PEYGAMBERİMİZİN KOMŞU HAKKI KONUSUNDAKİ TAVSİYELERİ
Mekke’nin Fethi sırasında Benî Kâ’b b. Huzâa kabilesinin sancaktarlarından biri olan Huveylid b. Amr el-Kâ’bî’nin anlattığına göre, birlikte oldukları bir sırada Hz. Peygamber art arda üç kez, “Vallahi iman etmemiştir.” der. Meraklanan sahabîler, “Kim, ya Rasûlallah?” diye sorduklarında Hz.
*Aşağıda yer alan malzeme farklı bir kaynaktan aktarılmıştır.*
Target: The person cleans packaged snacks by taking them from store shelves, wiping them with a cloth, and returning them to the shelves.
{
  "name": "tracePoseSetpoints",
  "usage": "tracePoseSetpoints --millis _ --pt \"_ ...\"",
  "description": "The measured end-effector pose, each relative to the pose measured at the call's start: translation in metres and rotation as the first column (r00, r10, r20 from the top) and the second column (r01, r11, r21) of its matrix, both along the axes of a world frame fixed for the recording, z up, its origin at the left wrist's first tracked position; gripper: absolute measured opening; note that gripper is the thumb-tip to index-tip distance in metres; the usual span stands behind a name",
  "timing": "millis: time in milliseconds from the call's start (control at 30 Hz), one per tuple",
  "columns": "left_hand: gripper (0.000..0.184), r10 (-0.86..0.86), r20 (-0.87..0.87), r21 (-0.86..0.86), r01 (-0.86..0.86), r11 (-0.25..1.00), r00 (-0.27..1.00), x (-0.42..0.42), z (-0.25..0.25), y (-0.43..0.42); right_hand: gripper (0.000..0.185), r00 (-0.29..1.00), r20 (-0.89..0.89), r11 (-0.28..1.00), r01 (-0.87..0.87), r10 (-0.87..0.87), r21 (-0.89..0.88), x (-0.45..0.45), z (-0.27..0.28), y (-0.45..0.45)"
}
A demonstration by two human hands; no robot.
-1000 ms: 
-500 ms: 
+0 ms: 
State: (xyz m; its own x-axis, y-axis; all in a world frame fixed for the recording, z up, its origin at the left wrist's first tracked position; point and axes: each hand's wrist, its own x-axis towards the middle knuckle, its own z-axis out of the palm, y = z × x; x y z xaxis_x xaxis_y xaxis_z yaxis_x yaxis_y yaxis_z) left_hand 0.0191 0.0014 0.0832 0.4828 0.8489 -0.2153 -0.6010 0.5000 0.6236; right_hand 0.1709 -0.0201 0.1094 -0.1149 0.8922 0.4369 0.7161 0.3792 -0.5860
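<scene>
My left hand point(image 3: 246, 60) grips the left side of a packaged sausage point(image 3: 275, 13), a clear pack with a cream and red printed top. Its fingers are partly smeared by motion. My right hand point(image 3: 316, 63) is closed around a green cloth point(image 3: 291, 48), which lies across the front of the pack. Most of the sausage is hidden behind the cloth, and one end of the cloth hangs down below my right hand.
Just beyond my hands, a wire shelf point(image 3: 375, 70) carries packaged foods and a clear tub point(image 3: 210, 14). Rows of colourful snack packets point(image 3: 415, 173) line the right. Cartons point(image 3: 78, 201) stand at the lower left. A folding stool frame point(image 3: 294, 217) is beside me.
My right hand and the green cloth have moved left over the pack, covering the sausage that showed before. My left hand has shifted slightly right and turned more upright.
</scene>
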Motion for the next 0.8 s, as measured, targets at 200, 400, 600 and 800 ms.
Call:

Peygamber, “Komşusunun, kendisine kötülük yapabileceği kaygısından kurtulamadığı kimse” (Buhârî, Edeb, 29) cevabını verir. Komşularına kötülük yapabileceği kaygısı yaşatan bir kimsenin cennete giremeyeceğini dile getiren (Müslim, Îmân, 73) ve iyi bir komşuyu mutluluk kaynağı olarak gören (İbn Hanbel, III, 408) Sevgili Peygamberimiz, komşuya yapılan eziyeti ise, şiddetle reddetmektedir. Nitekim bir hadisinde şöyle buyurmuştur: “Allah’a ve ahiret gününe iman eden ya hayır söylesin ya da sussun! Allah’a ve ahiret gününe iman eden komşusuna eziyet etmesin! Allah’a ve ahiret gününe iman eden misafirine ikram etsin!” (Buhârî, Rikâk, 23) -
RAHMET ELÇİSİ’NİN HAYVANLARA MERHAMETİ
Sevgili Peygamberimiz, yaşayan hiçbir canlıya zulmedilmesine göz yummamış, hayvanlar söz konusu olduğunda da oldukça hassas davranarak onlara eziyet etmeyi yasaklamıştır. Bununla ilgili olarak, Abdullah b. Mes’ûd (r.a.), Hz. Peygamber’le birlikte oldukları bir yolculuk esnasında yaşanan olayı nakletmektedir. Buna göre, yolculuk sırasında orada bulunanlar iki tane yavrusuyla birlikte bir kaya kuşu görmüşler ve yavruları yakalamışlardı. Bunun üzerine anne kuş gelip onların yanında çırpınmaya başlamıştı. Tam o sırada Allah Resûlü onların yanına geldi ve yapılanlar karşısında “Bu kuşu yavrularından dolayı üzen kim? Hemen yavrularını ona geri verin!” buyurdu. Hz. Peygamber, aynı kişilerin bir karınca yuvasını da bilinçsizce ateşe verdiklerini görünce bunu kimin yaptığını sormuş ve onlara: “Ateşle azap etmek ancak ateşin Rabbine mahsustur!” şeklinde uyarıda bulunmuştu. (Ebû Dâvûd, Cihâd, 112)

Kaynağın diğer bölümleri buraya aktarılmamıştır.